As the we near the end of the Avo season, the Avos that are left truly are the growers choice. They have a huge amount of dry-matter (less water) which makes them deliciously creamy and oh so rich. This little number works well at heroing those big Avo flavors using the summery freshness of cucumber, mozzarella and sprouts. This we recipe wee found is basic but fresh!
2 pieces of your favourite kind of toast
1 big scoop avocado flesh
Freshly ground pepper
Flaky sea salt
Red pepper Pesto (Homemade if you can!!)
A few very thin rounds cucumber
A few slices tomatillo
2 thick slices fresh mozzarella
Small handful spinach leaves
Sprouts (Again, Home sprouted is best!)
On one slice, create the perfect avocado toast. Smash your Avo and spread from end to end, and then sprinkle with freshly ground pepper, sea salt, and a serious hit of red pepper flakes.

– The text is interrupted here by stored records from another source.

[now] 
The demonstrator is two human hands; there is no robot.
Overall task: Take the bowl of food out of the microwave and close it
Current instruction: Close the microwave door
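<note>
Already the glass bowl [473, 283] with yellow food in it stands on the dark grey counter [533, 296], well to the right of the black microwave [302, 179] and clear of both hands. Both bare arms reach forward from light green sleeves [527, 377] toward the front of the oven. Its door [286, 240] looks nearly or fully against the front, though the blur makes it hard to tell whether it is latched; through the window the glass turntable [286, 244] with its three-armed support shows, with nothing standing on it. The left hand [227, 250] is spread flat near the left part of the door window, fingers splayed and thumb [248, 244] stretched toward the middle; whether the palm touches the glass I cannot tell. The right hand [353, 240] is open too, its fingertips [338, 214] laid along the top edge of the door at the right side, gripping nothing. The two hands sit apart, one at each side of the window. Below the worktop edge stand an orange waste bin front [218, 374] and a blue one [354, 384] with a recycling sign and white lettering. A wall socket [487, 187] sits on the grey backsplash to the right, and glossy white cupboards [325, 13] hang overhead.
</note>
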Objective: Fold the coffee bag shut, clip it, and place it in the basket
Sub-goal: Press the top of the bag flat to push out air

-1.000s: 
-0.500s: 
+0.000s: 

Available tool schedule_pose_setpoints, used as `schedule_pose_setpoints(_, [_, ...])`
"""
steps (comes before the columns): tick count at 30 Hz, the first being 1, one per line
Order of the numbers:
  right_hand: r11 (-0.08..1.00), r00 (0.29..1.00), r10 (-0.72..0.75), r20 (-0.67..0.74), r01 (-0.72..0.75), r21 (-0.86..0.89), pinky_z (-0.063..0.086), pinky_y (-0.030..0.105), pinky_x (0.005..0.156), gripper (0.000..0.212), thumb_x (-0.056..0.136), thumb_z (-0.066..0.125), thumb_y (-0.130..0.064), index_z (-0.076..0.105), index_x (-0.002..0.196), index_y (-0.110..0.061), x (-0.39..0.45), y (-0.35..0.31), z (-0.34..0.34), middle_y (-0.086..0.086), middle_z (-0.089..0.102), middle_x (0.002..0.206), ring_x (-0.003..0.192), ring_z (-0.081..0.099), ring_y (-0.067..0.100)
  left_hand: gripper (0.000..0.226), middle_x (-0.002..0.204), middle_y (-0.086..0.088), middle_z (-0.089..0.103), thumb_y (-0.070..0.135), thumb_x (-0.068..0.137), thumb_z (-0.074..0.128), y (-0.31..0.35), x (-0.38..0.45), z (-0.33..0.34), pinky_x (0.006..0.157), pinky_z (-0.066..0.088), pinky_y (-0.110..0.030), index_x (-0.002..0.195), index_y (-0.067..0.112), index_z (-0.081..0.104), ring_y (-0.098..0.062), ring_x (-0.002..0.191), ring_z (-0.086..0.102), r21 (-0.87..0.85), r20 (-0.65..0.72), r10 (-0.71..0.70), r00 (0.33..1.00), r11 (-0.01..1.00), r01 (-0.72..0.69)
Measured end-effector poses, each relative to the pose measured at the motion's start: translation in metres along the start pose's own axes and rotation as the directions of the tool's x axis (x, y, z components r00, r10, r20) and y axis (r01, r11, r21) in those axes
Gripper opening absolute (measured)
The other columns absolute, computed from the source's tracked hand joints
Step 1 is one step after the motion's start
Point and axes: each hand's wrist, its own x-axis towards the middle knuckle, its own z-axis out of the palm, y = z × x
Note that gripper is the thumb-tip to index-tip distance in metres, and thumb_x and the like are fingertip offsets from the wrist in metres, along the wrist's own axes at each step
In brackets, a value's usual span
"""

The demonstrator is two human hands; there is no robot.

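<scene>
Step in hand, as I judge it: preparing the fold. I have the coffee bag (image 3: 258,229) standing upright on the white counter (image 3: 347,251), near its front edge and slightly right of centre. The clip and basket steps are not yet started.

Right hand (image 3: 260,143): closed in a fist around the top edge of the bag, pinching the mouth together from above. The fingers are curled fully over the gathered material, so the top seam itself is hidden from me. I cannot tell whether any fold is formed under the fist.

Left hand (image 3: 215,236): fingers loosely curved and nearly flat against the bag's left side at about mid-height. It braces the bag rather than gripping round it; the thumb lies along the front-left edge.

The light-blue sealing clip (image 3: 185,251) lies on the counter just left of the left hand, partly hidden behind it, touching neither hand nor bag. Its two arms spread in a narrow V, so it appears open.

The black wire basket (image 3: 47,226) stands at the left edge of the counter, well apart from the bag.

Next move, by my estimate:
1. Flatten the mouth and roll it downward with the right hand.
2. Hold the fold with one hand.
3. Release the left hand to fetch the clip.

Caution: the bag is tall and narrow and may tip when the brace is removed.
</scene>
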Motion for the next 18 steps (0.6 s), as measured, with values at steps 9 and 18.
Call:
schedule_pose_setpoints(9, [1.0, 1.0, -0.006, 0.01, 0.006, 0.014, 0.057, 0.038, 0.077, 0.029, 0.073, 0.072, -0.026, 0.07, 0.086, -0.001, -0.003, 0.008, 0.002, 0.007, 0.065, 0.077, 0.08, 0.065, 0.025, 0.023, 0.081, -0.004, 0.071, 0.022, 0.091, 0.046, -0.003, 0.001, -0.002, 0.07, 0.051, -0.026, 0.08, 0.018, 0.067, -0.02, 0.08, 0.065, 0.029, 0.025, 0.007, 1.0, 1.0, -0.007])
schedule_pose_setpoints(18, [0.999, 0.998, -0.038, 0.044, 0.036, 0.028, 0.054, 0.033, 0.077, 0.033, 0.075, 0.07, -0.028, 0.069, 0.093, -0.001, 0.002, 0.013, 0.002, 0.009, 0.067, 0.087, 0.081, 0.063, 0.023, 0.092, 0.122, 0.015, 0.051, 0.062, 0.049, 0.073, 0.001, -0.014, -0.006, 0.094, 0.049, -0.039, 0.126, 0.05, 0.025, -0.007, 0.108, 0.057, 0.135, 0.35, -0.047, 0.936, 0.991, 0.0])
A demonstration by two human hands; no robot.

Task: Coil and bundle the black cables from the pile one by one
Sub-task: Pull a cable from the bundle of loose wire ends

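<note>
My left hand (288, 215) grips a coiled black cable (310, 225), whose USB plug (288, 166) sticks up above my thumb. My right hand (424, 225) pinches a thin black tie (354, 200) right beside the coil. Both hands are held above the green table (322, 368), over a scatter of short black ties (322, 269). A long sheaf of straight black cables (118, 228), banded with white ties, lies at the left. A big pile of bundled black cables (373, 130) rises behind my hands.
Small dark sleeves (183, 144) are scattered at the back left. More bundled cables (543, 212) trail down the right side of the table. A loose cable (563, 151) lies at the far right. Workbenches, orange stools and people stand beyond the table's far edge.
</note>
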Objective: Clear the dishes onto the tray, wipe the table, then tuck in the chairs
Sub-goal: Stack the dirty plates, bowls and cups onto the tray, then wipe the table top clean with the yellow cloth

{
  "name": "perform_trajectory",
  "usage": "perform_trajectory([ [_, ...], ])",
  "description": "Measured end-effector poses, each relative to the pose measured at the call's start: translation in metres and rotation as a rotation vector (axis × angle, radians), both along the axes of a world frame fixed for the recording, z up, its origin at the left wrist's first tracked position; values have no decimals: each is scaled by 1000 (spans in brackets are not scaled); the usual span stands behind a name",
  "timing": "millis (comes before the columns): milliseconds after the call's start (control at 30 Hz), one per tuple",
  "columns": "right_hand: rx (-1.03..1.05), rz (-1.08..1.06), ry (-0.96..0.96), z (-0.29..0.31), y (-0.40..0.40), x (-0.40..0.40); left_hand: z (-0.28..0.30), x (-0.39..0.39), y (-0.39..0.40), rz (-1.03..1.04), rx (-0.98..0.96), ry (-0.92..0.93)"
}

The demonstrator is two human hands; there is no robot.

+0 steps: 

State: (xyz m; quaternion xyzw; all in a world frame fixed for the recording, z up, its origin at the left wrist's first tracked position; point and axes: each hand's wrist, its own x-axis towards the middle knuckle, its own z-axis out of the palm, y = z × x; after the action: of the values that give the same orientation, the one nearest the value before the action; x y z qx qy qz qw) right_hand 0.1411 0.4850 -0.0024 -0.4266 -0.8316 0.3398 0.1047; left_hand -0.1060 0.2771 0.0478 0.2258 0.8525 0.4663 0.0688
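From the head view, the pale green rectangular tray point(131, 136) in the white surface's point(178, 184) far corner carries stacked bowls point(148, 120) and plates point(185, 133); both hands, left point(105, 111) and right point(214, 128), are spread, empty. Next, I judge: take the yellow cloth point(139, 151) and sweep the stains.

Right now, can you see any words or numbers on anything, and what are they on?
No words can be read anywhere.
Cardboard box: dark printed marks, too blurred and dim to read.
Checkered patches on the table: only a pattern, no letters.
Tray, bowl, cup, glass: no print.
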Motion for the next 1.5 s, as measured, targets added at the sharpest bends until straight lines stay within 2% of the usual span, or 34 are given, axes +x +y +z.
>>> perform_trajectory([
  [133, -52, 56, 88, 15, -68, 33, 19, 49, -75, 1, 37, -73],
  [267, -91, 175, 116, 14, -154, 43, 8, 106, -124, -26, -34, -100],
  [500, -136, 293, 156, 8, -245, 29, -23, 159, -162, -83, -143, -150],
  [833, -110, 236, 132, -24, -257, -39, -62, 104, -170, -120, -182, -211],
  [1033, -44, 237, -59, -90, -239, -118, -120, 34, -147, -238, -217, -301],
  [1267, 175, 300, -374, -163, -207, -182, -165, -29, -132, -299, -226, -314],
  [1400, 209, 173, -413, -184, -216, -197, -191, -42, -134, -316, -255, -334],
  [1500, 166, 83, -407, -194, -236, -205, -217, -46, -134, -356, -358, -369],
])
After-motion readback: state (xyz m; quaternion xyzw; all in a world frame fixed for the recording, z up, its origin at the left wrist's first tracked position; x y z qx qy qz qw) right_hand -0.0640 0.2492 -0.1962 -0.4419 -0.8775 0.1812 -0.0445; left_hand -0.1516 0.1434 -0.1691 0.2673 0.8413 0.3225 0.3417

On the other slice, spread a layer of pesto.
Distribute the fillings between the two individually bits of toast, pile your fillings: small cucumber rounds, big crunchy slices of tomatillo and creamy cool rounds of fresh mozzarella, a splay of spinach leaves, a little heap of sprouts and a squeeze of fresh Lemon. Smash everything together and voila.